Mattioli’s first stint in a professional kitchen was helping out at Port Alba when Mattioli was still in high school and Porta Alba owner Vincenzo Pugliese had to return to Italy to take care of a sick family member. At the time Mattioli was taking courses toward becoming an EMT, but with Pugliese’s mentorship, he never left the kitchen. Pugliese was Mattioli’s partner in opening Novanta (Mattioli has since bought him out).
Though he spent much of those early years creating pasta dishes and sauces, Mattioli has grown to love the story, the simplicity and the art of Neapolitan pizza.
“I could make complex pastas with sauces that took all day and the pizza was just as delicious, easier to make, more fun to make and it was way more culturally important to me,” said Mattioli, who is Italian American (his father is American TV founder Len Mattioli, known locally as “Crazy Lenny”).
“Looking at these pizzas is like looking at paintings to me. (I love) the amazing flavor, how beautiful it looks.”
The complex flavors and care that Novanta puts into not just its creations, but also in its choice of ingredients, shines through on the caprese plate ($10). A large ball of house-pulled mozzarella is joined by cherry tomatoes, house-made pesto, bright, acidic olive oil and slices of bread that’s also baked in the pizza ovens. It’s a hearty starter that’s plenty big to share, showcasing the milky, chewy texture of the mozzarella.
The Alice ($10.50) is named for Mattioli’s sister-in-law. Hers is a familiar face to anyone who frequents the Old Sauk Road location as she’s normally at the counter there. This pizza features three cheeses, red onion, basil and in place of tomato sauce, olive oil and a swirl of balsamic glaze. The pizza tastes fresh and tart with the balsamic, though the onions help cut through the glaze.

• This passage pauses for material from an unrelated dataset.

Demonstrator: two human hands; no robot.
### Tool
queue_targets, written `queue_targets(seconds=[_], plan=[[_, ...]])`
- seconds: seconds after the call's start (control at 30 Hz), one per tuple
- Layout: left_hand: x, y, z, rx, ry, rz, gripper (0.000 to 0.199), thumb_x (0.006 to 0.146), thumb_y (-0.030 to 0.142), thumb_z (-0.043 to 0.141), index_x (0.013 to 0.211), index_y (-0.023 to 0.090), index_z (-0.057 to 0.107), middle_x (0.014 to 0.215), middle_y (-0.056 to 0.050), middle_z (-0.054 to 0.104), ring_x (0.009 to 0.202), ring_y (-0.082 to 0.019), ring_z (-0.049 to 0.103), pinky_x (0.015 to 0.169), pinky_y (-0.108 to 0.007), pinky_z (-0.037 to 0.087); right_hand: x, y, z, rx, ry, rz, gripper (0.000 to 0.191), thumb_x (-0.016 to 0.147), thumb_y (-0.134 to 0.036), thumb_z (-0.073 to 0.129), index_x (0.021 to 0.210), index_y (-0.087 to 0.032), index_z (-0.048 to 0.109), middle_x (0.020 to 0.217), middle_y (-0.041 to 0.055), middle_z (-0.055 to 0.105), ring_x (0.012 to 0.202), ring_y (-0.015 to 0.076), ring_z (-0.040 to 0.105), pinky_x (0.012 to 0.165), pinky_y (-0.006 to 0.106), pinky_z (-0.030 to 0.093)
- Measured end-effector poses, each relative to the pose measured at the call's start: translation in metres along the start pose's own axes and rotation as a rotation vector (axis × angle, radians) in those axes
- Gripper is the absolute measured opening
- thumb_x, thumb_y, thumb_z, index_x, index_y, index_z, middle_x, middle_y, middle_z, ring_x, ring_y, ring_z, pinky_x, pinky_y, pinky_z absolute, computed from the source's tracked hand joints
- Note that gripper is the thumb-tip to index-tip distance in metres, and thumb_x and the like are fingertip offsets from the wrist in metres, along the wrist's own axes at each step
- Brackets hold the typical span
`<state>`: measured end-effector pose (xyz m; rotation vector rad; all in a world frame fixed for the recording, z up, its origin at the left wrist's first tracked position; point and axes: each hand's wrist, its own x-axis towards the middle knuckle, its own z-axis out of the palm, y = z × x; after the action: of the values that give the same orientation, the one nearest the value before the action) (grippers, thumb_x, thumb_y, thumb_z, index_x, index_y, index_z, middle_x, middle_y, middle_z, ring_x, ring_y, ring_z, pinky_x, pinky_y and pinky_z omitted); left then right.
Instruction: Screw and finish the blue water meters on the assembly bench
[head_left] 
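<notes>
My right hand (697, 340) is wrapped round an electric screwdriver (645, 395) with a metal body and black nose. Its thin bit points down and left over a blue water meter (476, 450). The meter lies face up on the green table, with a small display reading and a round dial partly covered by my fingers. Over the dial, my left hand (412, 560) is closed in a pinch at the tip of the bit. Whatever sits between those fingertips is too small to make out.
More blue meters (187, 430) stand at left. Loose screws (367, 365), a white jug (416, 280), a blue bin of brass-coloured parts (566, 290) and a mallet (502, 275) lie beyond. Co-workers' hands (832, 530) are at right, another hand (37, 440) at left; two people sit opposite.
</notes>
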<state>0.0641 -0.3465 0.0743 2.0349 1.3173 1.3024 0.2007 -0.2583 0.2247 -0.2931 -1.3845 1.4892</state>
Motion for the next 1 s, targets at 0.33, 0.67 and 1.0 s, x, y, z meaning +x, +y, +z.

The Margherita pizza ($8.25) is a classic, with large pieces of mozzarella that melt and spread and add a salty foil to the bright tomato sauce and the slight bite of long-fermented pizza dough.
Unlike Porta Alba, Novanta won’t have table service. But it will have classic pastas that never leave the specials board and deceptively simple, Neapolitan style pizzas that continue to draw a crowd.